Policy as Code (auditors.yaml)
Lucid separates safety logic from infrastructure using a Policy-as-Code approach. You define your security guardrails in a high-level auditors.yaml manifest, and the Lucid CLI/Operator handles the injection.
📄 Manifest Schema
The auditors.yaml file defines a chain of auditors that will be injected into your secured pods.
chain:
- name: string # Unique name for the auditor instance
description: string # (Optional) Description of the auditor's purpose
image: string # The OCI image tag (must be published to Lucid Verifier)
port: integer # The internal port the auditor listens on (e.g., 8081)

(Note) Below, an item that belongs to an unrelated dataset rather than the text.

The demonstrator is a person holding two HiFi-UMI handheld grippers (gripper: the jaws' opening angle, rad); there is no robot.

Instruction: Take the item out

env: # (Optional) Environment variables for the sidecar
KEY: VALUE
labels: # (Optional) Custom K8s labels for the sidecar container
key: value
⛓️ How Chaining Works
Auditors are executed sequentially in the order they appear in the chain list.
- Request Flow: Traffic enters the Pod → Auditor 1 → Auditor 2 → ... → AI Model.
- Short-Circuiting: If any auditor returns a
DENYdecision, the request is immediately blocked, and the model is never reached. - Redaction: Auditors can modify (redact) the payload before passing it to the next link in the chain.
💡 Example: Multi-Stage Security
chain:
- name: pii-scanner
image: "lucid/pii-auditor:v1"
port: 8081
description: "Scan for SSN and PII"
- name: injection-detector
image: "lucid/injection-shield:v1"
port: 8082
description: "Prevent prompt injection attacks"
🛠 Usage with CLI
When deploying with the Lucid CLI, you specify the policy file using the --auditors flag:
lucid deploy apply --file my-deployment.yaml --auditors auditors.yaml
The CLI will:
1. Read the definitions.
2. Upload them to the cluster as a ConfigMap.
3. The Lucid Operator will then use this configuration to inject the sidecars during Pod creation.